A small network of connections helped to facilitate many of the investments.

By Jennifer Reingold
Last Updated: December 22, 2008: 11:27 AM ET

(Fortune) -- It is not easy to stay on the sidelines while others are busy getting rich. Wall Street, moreover, is constitutionally predisposed to overdo things. The stereotype imagines a Wall Street populated by bulls and bears. In reality, the Street itself is neither bull nor bear but shark, constantly shifting direction in an eternal search for food.

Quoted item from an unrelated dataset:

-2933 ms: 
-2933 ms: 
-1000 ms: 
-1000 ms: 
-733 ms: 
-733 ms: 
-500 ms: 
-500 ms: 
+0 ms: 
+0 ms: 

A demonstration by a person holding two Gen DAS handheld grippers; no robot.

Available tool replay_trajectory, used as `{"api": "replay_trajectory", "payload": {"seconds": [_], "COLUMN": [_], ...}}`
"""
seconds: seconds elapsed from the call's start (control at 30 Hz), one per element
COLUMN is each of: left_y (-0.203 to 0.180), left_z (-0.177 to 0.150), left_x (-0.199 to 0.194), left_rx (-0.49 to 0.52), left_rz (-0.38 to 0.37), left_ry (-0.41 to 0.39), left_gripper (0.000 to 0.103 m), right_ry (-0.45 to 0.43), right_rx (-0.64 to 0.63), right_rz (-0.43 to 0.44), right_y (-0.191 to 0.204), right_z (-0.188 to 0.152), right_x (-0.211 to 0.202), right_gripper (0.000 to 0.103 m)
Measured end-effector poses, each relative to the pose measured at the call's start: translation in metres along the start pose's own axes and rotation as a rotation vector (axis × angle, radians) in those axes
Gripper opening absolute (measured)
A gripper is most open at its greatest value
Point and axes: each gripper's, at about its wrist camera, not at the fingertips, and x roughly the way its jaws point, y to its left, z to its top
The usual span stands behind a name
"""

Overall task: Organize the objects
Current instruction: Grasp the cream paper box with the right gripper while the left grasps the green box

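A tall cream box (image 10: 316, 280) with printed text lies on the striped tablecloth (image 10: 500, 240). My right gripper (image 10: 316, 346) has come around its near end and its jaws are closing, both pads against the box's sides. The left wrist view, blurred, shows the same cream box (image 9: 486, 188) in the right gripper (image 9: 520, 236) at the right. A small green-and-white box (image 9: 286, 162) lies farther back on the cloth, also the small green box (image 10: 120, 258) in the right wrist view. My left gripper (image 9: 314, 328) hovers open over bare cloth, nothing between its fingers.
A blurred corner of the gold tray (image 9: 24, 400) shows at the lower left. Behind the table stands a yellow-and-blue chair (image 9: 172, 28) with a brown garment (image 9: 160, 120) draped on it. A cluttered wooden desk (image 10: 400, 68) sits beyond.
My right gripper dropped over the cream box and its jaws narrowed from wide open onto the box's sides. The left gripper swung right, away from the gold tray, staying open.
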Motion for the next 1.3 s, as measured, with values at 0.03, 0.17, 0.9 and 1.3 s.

This feeding process involves massive shifts of capital, which inevitably, is sometimes misallocated. - J. Ezra Merkin, writing in an introduction to a chapter in the 75th anniversary version of Graham and Dodd's Security Analysis.

On Wednesday night, Dec. 10, J. Ezra Merkin held a benefit at his apartment at 740 Park Avenue in Manhattan to support the Israel Museum.

Smiling, cordial, and relaxed as he displayed his world-class collection of Rothkos, he looked totally unaware that the next morning his world - and that of hundreds of others - would fall apart because of that misallocated capital.

Within 24 hours, the man with whom he entrusted his clients' money, Bernard Madoff, was arrested in what may turn out to be the biggest financial fraud in history.

If Merkin decides to attend services tonight at New York's tony Fifth Avenue Synagogue, where he is the president, it's a fair bet that he won't invoke those words, written just months ago, when he was a well-respected investor and one of the top Jewish community leaders in the country. More likely, he won't show up at all.

It's likely to be a strange scene at the synagogue, home to the likes of Ron Perelman and other prominent businessmen, and one of the places where the Bernard Madoff fraud has hit hard.

Although the Ponzi scheme has ricocheted from New York to Boston to Palm Beach to Switzerland and France, and keeps unfolding (lawyer Sean Coffey of Bernstein Litowitz Berger & Grossmann LLP says in a four-hour period this week, he received more than 60 calls from distraught investors whose losses totaled over $1 billion) a close look shows a small web of connections that helped to facilitate many of the investments.

Entangled in at least one of the webs is the synagogue: Madoff wasn't a member, but Merkin, a second generation scion of a prominent banking family, was a proud and active one.

Merkin, who ran two funds - the $5 billion Gabriel Partners and the $1.8 billion Ascot Partners - has lost at least the entire Ascot fund to the scheme.

The fund, it turns out, was entirely invested with Madoff, to the surprise of many of his investors, who thought they were investing in Merkin's own management approach (and paying him fees and a percentage of the profits for the privilege). Merkin's lawyer didn't return calls by press time but has said previously that "Merkin and his family are personally among the largest victims of the massive fraud confessed by Bernard Madoff."

Other reportedly defrauded congregants include businessman Ira Rennert, chairman of the synagogue's board of directors, who is in the hole for as much as $200 million, and the foundation of Elie Weisel, the Holocaust survivor and Nobel Prize winner.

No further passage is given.